The Chairman and/or the Executive Director have met with a number
of individuals and organizations to gather information about what is happening
elsewhere and to begin to understand the recruitment of Pennsylvania certified
teachers by school districts in other states. To date, we have met with:
- American
Association of Colleges for Teacher Education (AACTE)
- Mid Atlantic
Regional Teachers Project (MARTP)
- Interstate New Teacher Assessment
and Support Consortium (INTASC)
- Dr. Arthur Levine, Retiring President
of Teachers College
- Comission on Independent Colleges
- National Association of Independent
Colleges and Universities
- Ohio Department of Education
- Ohio Board of Regents
- Ohio Educational Standards Board
- Savannah-Chatham County School District
Emerging Themes
Several themes have begun to emerge from our work to
date. It is important to see these as the result of Commission conversations
about only part of our agenda, and while all are likely to be represented
in the final report in June, it is equally likely that there will be
other themes and recommendations and that they may influence the way
the Commission ultimately treats the themes that have emerged to date.
- Preservice
teacher education as an undergraduate (or fifth year collegiate) experience
is disconnected from the initial teaching experience of K-12 teachers.

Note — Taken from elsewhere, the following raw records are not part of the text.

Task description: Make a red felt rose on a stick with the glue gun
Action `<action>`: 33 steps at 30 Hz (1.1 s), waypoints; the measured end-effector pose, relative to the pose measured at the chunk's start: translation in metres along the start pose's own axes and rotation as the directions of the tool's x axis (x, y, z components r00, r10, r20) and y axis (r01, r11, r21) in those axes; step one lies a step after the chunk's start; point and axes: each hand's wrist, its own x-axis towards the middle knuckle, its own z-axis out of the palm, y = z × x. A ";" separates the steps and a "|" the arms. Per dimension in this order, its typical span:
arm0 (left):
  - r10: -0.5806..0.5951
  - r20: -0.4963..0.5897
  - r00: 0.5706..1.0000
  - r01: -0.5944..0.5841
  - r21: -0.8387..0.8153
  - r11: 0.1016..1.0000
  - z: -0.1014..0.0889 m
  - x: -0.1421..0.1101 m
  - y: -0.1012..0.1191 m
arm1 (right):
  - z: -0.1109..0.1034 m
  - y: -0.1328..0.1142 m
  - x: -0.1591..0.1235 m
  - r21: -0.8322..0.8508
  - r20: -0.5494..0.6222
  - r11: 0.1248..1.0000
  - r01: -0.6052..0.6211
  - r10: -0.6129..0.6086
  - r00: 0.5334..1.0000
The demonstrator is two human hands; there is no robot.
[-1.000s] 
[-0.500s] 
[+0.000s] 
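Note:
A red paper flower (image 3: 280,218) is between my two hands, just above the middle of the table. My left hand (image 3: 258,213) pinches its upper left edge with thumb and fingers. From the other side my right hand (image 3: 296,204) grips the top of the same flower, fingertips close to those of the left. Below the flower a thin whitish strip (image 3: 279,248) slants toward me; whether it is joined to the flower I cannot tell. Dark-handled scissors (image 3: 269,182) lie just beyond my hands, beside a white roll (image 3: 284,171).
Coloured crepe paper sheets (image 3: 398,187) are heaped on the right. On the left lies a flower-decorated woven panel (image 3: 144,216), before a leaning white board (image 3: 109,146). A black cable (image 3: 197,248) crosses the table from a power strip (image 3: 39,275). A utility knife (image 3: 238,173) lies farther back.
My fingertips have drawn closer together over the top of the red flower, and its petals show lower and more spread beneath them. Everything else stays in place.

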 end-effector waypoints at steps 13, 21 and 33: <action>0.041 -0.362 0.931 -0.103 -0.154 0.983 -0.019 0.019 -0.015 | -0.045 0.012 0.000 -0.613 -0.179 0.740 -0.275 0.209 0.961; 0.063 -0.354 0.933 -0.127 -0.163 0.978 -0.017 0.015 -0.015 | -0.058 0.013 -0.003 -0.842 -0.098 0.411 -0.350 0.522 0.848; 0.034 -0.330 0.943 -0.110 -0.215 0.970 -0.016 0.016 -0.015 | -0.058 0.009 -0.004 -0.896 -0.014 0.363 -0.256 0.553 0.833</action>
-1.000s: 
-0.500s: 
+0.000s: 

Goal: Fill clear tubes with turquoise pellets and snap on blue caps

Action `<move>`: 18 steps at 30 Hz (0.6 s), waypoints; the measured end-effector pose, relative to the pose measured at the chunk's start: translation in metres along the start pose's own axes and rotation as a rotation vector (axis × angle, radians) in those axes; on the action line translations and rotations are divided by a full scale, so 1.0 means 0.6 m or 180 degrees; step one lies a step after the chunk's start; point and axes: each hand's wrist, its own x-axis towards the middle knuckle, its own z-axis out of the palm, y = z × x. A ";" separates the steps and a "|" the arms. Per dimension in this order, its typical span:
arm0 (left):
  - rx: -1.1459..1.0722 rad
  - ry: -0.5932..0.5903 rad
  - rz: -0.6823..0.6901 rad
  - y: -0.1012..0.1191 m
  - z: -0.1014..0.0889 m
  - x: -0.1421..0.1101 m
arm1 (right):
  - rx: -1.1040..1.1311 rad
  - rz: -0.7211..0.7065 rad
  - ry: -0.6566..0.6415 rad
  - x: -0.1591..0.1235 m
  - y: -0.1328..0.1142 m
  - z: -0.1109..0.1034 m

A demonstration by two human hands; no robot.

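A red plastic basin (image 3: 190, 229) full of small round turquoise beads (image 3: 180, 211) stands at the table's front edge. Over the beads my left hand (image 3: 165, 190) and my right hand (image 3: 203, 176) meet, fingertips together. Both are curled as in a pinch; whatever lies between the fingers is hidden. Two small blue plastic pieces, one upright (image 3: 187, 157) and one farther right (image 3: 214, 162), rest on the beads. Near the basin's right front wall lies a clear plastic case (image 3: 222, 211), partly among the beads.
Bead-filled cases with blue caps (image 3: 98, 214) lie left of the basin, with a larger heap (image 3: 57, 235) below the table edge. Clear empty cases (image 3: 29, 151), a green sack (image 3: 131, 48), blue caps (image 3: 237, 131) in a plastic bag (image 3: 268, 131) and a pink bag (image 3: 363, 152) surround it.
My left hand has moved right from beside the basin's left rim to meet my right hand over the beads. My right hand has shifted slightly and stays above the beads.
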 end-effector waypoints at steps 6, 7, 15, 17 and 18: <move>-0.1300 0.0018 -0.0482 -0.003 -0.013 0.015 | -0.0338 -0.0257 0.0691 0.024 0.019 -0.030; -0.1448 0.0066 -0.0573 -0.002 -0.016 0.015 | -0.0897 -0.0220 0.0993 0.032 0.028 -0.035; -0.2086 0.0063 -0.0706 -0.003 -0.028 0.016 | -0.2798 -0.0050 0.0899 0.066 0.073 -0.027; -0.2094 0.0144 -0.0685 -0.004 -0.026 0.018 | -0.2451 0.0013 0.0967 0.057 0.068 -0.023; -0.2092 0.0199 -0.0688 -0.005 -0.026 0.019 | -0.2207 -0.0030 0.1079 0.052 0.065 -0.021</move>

- Preservice needs to reflect the realities of today’s
classrooms as well as providing teachers with academic content
and pedagogical content knowledge. Induction needs to be strengthened
(and perhaps lengthened).
- Colleges and universities must play a stronger
role in induction.
- The
24 credits needed to convert an Instructional I to an Instructional
II certificate should be transformed from random learning experiences
to a conscious and continuous part of a new teacher’s preparation.
- New teachers
need a lot more support, and perhaps less demanding assignments, than
they receive currently. This will reduce turnover which is costly
financially and in terms of student achievement.
- We need to foster strong partnerships
between teacher education institutions and K-12 schools.
- Faculty could
be required to observe and/or teach in K-12 schools. We need
to examine the impact on higher education reward systems.
- Joint appointments
of highly effective K-12 teachers would provide preservice teacher
candidates with a greater awareness of the realities of today’s
classrooms.
- There need to be improved clinical placements for preservice
teacher candidates.
- We need to better distinguish between our expectations
of novice and experienced teachers, better use the latter to help
the former, and structure a teacher education system that is a harmonious
whole – connecting
preservice education with ongoing development in the first few years
of teaching and throughout the career cycle.
- A number of urban districts
have perennial problems filling all teaching positions with certified
teachers. We have only begun to look at this issue, and clearly there
are numerous causes and potential solutions. Current law (in the
form of the statutorily required standard teacher contract) requires
teachers to give 60 days’ notice
before leaving a job. This requirement is rarely recognized by teachers
in some urban districts, contributing to the start-of-school teacher
shortages in those districts. We should consider a state enforcement
mechanism, as other states have done.